The cyber attack started with a business email. We noted a TorrentLocker spam run targeting Australia that probably delivered the infected email. TorrentLocker is a persistent threat in the region, as we have mentioned early this year.
After clicking on one of these infected emails, a manager’s system ended up with the crypto-ransomware TROJ_CRYPLOCK.XW. Nothing happened at first. The manager deleted the email and thought nothing of it until hours later. By then, it was too late.
The malware has already encrypted 226 thousand files before it popped the warning and all IT admins can do is stare at a screen asking them for AU $640 in five days, after which the price will double to AU $1280.
Figure 1. Screenshot of TROJ_CRYPLOCK.XW showing deadlines and prices
The malware can encrypt text, image, data, web, database, video, web, backup, and other file formats. It encrypted the local drives alphabetically, starting with the C drive. With the network drives, it encrypted alphabetically based on the network workstation names, then share names.
Once done, it deleted traces of itself from the machine and left only the .ZIP file in the temporary Internet files and some HTML warnings.
Since the business owner did not engage with the cybercriminal, the company lost thousands of valuable files, including business-related databases.
Time Options in New Ransomware Platform
In the theme of time-sensitive threats, we also saw a new ransomware platform, Encryptor RaaS (Ransomware as a Service), which incorporates options to set deadlines and amounts for the increase in ransom price.

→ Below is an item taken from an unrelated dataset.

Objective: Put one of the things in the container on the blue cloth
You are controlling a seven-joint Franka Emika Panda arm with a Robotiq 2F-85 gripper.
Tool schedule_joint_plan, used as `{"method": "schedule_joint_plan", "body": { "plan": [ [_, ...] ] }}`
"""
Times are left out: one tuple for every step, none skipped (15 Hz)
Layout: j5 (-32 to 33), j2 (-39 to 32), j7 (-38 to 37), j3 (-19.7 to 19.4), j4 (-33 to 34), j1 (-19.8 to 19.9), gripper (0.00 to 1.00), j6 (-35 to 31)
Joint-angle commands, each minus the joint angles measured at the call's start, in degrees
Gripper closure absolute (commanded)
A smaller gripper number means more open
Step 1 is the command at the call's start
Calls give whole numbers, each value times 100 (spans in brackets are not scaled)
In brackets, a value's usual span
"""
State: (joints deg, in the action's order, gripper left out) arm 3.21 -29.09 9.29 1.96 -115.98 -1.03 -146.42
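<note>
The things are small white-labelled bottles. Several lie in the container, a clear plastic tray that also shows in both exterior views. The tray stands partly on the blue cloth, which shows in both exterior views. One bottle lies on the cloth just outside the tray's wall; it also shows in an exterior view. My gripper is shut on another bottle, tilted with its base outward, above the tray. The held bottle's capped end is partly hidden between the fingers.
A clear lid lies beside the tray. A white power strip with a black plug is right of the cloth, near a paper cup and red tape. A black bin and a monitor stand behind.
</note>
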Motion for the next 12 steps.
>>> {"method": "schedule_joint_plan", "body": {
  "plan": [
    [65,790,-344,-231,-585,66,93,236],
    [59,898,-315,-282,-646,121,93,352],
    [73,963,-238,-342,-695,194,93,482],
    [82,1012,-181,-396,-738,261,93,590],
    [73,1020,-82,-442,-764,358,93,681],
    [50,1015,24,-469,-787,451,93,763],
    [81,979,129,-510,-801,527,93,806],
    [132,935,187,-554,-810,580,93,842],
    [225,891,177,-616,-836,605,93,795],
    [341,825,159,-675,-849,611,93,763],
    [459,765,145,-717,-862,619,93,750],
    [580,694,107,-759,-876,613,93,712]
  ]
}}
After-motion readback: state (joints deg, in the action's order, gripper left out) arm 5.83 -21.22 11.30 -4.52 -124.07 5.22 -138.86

This is detected as TROJ_CRYPRAAS.A.
Figure 2. Welcome page of the RaaS ransomware platform
After encrypting the user’s files, malware launches Internet Explorer to access the decryption URL using a Tor2Web site, decryptoraveidf7[.] onion[.] to. Tor2Web sites allows users access to Tor sites or hidden services using a normal web browser. The malware also drops the ransom note in the desktop folder.
Figure 3. Ransom note of the RaaS ransomware platform
Encryptor RaaS encrypts text, audio, video, data, web, compressed, backup, developer, and other file formats.
Figure 4. Decryptor page of the RaaS ransomware platform
Figure 5. Successful payment page of the RaaS ransomware platform
Encryptor RaaS follows in the footsteps of the notorious Tox by offering ransomware as a service and taking 20% of the Bitcoin earnings. However, unlike Tox, the Bitcoin earnings go straight to the platform users’ Bitcoin wallets and not to the platform creator.
Given news that the creator of Tox is looking to sell his platform, it is likely for cybercriminals to flock to Encryptor RaaS to build their own ransomware for free.
We have been seeing ransomware variants incorporate deadlines in their routines for a time now. This feature is rapidly becoming prevalent in the world of ransomware. Continuing upgrades in crypto-ransomware show that users need to be vigilant with attack vectors that may be used to get the malware in their machines.
While installing security software to protect all endpoints is paramount to security, it is equally important to use a multi-layered approach.
- Always have a backup strategy, most efficiently by following the 3-2-1 rule as we previously discussed during World Backup Day.
- Trust products proven to detect ransomware before it reaches your system—either as a bad URL, a malicious email, or via unpatched exploits.
- Noting the way that the Australian company was hacked, it pays to also educate employees about safe email and Web browsing procedures.
- Familiarize yourself to Web threats that can lead to ransomware or other threats.
With additional analysis and insights by Jonh Chua, Maydalene Salvador, Nazario Tolentino II, Michael Marcos, Kurt Baeten, and Jon Oliver
Update as of August 11 2015, 12:15 A.M. PDT (UTC-7)
TROJ_CRYPRAAS.A has been renamed to RANSOM_CRYPRAAS.SM.